TRY IT:
Everything in the listing below must be set down again exactly.

DATASET EXCERPT:

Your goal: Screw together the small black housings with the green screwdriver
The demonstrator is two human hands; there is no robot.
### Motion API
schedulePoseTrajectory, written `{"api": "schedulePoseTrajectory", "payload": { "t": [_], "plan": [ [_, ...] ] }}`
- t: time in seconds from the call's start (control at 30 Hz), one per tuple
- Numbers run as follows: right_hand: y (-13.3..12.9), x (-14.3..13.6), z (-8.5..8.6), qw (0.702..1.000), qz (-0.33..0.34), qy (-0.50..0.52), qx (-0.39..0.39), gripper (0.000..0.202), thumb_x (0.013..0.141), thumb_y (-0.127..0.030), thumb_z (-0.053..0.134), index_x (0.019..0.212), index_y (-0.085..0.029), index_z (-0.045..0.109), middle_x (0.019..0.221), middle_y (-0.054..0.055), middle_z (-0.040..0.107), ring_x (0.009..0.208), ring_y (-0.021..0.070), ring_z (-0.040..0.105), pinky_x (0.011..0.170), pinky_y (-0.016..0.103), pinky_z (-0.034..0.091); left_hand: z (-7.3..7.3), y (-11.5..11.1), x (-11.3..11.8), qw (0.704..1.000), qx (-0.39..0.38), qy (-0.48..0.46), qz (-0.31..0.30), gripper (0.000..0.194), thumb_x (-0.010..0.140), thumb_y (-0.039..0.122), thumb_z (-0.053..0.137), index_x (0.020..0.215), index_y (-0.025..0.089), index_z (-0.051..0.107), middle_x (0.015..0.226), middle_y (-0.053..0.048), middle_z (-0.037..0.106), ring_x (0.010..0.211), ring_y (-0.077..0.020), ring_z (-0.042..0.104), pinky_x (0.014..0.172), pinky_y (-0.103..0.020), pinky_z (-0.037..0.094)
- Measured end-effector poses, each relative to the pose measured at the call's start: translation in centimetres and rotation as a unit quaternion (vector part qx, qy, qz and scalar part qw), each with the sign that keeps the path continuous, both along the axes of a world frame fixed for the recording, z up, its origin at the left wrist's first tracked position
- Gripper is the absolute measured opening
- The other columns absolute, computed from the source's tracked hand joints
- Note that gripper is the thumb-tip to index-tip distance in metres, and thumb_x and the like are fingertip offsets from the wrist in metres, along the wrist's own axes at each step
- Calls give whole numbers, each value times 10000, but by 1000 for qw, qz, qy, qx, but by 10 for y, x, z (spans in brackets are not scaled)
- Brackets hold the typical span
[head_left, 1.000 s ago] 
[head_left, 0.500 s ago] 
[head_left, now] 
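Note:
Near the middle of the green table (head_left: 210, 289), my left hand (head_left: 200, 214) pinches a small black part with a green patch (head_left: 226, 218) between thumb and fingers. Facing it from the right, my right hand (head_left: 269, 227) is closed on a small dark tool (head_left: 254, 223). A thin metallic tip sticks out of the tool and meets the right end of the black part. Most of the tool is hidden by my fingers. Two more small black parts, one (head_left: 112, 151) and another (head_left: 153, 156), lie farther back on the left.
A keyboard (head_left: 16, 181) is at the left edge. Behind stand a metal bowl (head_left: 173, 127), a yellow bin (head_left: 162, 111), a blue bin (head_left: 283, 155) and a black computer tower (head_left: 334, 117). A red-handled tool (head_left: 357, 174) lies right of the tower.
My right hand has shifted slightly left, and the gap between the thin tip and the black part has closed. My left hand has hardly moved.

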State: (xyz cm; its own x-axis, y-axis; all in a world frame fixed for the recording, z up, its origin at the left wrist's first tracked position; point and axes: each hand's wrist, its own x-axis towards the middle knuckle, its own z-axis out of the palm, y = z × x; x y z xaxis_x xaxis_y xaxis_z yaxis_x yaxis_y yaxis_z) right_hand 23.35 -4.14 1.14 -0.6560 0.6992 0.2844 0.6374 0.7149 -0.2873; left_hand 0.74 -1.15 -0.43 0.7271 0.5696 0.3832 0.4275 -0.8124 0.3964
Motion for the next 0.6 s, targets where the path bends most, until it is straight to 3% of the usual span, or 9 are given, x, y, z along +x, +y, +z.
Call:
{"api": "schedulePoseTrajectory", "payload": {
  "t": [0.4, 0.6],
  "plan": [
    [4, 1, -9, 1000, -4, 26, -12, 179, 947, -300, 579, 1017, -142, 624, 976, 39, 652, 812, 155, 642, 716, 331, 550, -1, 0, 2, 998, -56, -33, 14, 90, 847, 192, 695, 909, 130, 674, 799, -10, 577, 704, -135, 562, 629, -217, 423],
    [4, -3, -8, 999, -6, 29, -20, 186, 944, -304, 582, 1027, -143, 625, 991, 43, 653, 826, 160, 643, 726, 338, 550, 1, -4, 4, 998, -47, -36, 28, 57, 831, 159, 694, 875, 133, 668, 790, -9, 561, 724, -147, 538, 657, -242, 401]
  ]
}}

SOLUTION TO THE EXERCISE:
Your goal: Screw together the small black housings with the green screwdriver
The demonstrator is two human hands; there is no robot.
### Motion API
schedulePoseTrajectory, written `{"api": "schedulePoseTrajectory", "payload": { "t": [_], "plan": [ [_, ...] ] }}`
- t: time in seconds from the call's start (control at 30 Hz), one per tuple
- Numbers run as follows: right_hand: y (-13.3..12.9), x (-14.3..13.6), z (-8.5..8.6), qw (0.702..1.000), qz (-0.33..0.34), qy (-0.50..0.52), qx (-0.39..0.39), gripper (0.000..0.202), thumb_x (0.013..0.141), thumb_y (-0.127..0.030), thumb_z (-0.053..0.134), index_x (0.019..0.212), index_y (-0.085..0.029), index_z (-0.045..0.109), middle_x (0.019..0.221), middle_y (-0.054..0.055), middle_z (-0.040..0.107), ring_x (0.009..0.208), ring_y (-0.021..0.070), ring_z (-0.040..0.105), pinky_x (0.011..0.170), pinky_y (-0.016..0.103), pinky_z (-0.034..0.091); left_hand: z (-7.3..7.3), y (-11.5..11.1), x (-11.3..11.8), qw (0.704..1.000), qx (-0.39..0.38), qy (-0.48..0.46), qz (-0.31..0.30), gripper (0.000..0.194), thumb_x (-0.010..0.140), thumb_y (-0.039..0.122), thumb_z (-0.053..0.137), index_x (0.020..0.215), index_y (-0.025..0.089), index_z (-0.051..0.107), middle_x (0.015..0.226), middle_y (-0.053..0.048), middle_z (-0.037..0.106), ring_x (0.010..0.211), ring_y (-0.077..0.020), ring_z (-0.042..0.104), pinky_x (0.014..0.172), pinky_y (-0.103..0.020), pinky_z (-0.037..0.094)
- Measured end-effector poses, each relative to the pose measured at the call's start: translation in centimetres and rotation as a unit quaternion (vector part qx, qy, qz and scalar part qw), each with the sign that keeps the path continuous, both along the axes of a world frame fixed for the recording, z up, its origin at the left wrist's first tracked position
- Gripper is the absolute measured opening
- The other columns absolute, computed from the source's tracked hand joints
- Note that gripper is the thumb-tip to index-tip distance in metres, and thumb_x and the like are fingertip offsets from the wrist in metres, along the wrist's own axes at each step
- Calls give whole numbers, each value times 10000, but by 1000 for qw, qz, qy, qx, but by 10 for y, x, z (spans in brackets are not scaled)
- Brackets hold the typical span
[head_left, 1.000 s ago] 
[head_left, 0.500 s ago] 
[head_left, now] 
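Note:
Near the middle of the green table (head_left: 210, 289), my left hand (head_left: 200, 214) pinches a small black part with a green patch (head_left: 226, 218) between thumb and fingers. Facing it from the right, my right hand (head_left: 269, 227) is closed on a small dark tool (head_left: 254, 223). A thin metallic tip sticks out of the tool and meets the right end of the black part. Most of the tool is hidden by my fingers. Two more small black parts, one (head_left: 112, 151) and another (head_left: 153, 156), lie farther back on the left.
A keyboard (head_left: 16, 181) is at the left edge. Behind stand a metal bowl (head_left: 173, 127), a yellow bin (head_left: 162, 111), a blue bin (head_left: 283, 155) and a black computer tower (head_left: 334, 117). A red-handled tool (head_left: 357, 174) lies right of the tower.
My right hand has shifted slightly left, and the gap between the thin tip and the black part has closed. My left hand has hardly moved.
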
State: (xyz cm; its own x-axis, y-axis; all in a world frame fixed for the recording, z up, its origin at the left wrist's first tracked position; point and axes: each hand's wrist, its own x-axis towards the middle knuckle, its own z-axis out of the palm, y = z × x; x y z xaxis_x xaxis_y xaxis_z yaxis_x yaxis_y yaxis_z) right_hand 23.35 -4.14 1.14 -0.6560 0.6992 0.2844 0.6374 0.7149 -0.2873; left_hand 0.74 -1.15 -0.43 0.7271 0.5696 0.3832 0.4275 -0.8124 0.3964
Motion for the next 0.6 s, targets where the path bends most, until it is straight to 3% of the usual span, or 9 are given, x, y, z along +x, +y, +z.
Call:
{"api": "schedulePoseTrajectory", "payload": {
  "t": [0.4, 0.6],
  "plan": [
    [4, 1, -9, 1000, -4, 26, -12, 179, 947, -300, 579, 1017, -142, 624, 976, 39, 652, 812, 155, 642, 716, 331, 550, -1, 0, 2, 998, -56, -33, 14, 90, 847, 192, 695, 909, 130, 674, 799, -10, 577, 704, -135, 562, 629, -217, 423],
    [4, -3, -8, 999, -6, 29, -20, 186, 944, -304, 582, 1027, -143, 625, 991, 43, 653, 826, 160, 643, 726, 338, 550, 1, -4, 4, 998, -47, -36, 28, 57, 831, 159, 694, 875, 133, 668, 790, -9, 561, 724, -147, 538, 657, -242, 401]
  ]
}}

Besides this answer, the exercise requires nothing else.